If the movement’s greatest success has been to place ideologically sympathetic judges like Scalia on the courts, it still straggles far behind in the legal academy, where ideas are shaped and prestigious degrees handed out. One exception, to which Teles devotes considerable attention, is the law and economics movement, which approaches legal problems through the language and analytic tools of economics. The movement began at the University of Chicago in the 1950s, and its most prestigious accolade was the John M. Olin Fellowship in Law and Economics, given each year to a handful of accomplished young scholars. (The fellowship program ended in 2005, when the Olin Foundation, as stipulated by its mission, disbanded after exhausting its assets.) But even here, the results are limited. If law and economics (and the Olin Fellowship) was once a proxy for more overt conservative credentials, now it is just another research field with questionable correlation to political views. Even the movement’s biggest superstar, Richard Posner, makes little use of its tenets in his opinion writing; as a judge, he is much better described these days as a pragmatist than as a law and economics guru. (Full disclosure: I worked for Posner and other judges as a staff attorney at the US Court of Appeals for the Seventh Circuit from 2004 to 2006.) And regardless, a little knowledge of economics is a dangerous thing. While hard economics research is, of course, an important and empirically based discipline, applying economic principles broadly and casually is a little like psychoanalyzing your neighbor: anyone can do it, and the results are laden with spongy assumptions and frequently wrong.

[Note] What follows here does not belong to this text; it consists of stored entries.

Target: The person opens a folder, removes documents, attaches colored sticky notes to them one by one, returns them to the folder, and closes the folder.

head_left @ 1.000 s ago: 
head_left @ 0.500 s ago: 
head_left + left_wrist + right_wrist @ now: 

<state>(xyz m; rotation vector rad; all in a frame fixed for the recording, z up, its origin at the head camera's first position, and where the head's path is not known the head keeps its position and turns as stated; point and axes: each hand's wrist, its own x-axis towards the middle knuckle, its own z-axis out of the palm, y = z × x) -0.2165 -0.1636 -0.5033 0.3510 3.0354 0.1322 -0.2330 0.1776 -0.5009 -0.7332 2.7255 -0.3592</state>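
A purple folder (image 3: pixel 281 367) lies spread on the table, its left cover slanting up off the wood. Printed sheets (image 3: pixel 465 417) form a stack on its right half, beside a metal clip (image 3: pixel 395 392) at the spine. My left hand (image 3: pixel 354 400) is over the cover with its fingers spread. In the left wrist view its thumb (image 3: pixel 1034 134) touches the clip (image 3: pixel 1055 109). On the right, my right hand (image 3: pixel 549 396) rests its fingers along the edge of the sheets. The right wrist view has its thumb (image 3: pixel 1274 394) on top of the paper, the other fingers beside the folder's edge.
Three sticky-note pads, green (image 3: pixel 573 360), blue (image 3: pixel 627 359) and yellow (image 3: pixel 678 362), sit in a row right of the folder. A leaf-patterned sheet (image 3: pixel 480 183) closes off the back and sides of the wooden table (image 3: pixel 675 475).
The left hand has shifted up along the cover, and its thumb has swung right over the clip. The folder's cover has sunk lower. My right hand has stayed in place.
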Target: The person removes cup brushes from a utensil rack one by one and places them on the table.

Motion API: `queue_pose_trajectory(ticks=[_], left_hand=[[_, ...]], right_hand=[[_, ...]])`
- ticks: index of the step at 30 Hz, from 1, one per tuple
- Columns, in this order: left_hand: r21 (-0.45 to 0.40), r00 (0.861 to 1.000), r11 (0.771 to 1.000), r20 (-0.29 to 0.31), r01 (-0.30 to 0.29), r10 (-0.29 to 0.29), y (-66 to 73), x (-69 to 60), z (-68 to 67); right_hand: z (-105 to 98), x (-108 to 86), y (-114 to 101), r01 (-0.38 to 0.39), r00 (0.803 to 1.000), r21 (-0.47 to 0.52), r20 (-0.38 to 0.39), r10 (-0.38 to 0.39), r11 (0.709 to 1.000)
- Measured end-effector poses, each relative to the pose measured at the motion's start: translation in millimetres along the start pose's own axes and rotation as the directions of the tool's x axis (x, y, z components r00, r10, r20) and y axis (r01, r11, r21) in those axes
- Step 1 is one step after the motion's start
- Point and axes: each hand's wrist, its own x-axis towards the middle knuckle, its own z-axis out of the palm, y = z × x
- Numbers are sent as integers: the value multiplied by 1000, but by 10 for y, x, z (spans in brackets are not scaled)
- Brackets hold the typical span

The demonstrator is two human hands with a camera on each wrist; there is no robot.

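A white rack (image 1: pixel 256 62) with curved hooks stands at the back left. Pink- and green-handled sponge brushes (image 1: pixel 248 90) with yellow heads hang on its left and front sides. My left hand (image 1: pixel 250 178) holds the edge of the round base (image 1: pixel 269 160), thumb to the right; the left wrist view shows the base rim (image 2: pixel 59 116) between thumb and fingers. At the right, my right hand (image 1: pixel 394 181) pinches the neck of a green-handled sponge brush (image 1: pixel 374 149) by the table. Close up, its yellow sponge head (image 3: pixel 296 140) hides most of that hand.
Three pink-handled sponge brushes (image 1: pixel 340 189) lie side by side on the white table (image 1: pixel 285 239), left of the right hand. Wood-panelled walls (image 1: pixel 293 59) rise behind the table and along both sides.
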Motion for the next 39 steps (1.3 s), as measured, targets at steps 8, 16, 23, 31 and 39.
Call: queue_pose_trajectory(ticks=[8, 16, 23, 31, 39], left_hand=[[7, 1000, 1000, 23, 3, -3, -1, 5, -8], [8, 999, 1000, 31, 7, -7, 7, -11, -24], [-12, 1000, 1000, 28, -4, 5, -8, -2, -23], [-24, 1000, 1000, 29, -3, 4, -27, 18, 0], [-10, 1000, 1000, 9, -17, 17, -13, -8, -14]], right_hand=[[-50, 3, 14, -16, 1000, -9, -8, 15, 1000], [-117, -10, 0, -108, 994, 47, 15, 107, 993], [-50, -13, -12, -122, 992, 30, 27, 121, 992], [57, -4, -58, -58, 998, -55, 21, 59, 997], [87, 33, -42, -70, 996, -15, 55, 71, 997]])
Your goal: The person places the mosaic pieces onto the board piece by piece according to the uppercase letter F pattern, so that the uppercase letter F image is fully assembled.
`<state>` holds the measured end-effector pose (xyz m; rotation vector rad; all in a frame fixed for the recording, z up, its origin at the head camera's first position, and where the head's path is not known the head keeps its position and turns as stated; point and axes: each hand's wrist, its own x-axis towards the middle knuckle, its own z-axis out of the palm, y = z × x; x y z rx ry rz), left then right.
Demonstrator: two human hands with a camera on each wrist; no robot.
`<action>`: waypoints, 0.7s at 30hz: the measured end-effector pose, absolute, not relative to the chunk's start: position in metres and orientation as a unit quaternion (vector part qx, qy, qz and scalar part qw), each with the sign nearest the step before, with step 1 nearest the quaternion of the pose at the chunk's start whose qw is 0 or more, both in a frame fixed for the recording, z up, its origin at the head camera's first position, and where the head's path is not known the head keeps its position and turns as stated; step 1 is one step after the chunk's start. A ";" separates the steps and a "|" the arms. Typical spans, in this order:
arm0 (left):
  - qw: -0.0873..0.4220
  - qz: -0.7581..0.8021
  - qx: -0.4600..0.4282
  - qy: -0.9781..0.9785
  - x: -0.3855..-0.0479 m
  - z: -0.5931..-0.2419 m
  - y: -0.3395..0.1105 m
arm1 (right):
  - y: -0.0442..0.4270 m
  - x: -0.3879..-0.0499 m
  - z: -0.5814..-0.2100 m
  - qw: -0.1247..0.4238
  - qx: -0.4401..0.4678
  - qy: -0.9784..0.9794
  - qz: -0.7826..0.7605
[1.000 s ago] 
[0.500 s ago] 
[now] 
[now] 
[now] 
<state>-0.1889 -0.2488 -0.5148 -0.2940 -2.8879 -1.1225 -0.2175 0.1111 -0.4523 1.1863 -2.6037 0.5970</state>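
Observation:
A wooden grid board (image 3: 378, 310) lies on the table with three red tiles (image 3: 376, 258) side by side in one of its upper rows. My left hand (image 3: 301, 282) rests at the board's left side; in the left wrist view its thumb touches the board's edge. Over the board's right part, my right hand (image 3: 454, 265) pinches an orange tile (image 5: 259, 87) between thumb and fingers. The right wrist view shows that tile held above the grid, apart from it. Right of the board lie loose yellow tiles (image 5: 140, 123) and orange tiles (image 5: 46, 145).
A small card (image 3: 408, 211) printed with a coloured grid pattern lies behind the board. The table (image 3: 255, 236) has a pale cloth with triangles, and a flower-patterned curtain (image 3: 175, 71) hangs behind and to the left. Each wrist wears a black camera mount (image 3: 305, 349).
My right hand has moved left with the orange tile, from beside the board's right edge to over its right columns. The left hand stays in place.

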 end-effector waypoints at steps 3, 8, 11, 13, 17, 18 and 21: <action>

I was reminded of this several months ago by an exchange on The Volokh Conspiracy, a law blog founded by the wunderkind UCLA professor Eugene Volokh that counts among its contributors libertarian legal scholars, many of them former Supreme Court clerks, who are very smart and have many thoughtful things to say about law, politics and culture. In September the blog featured a short post about the botched lethal injection of convicted murderer and rapist Romell Broom, whose executioners were unable for several hours to find a vein and had to reschedule the procedure. The Eighth Amendment–which prohibits cruel and unusual punishment–is a topic of scholarly interest to several of the blog’s contributors, and Broom’s terrible story undoubtedly caught their attention for that reason. The posting was sober and respectful, attempting little more than a summary of the awful facts and a few links. One commenter broke with decorum, offering that sparing Broom would “give death row inmates the option of overeating or getting hooked on smack during years before execution to make veins buried or trashed.” Law and economics! Look, professor–an incentive! That this combination of would-be intellectualism and primitive sympathies is only a pose is less illuminating than what it is a pose of. Chief Justice Roberts might have expressed the same sentiment more diplomatically, and Bork more harshly, but only Scalia could’ve said it better.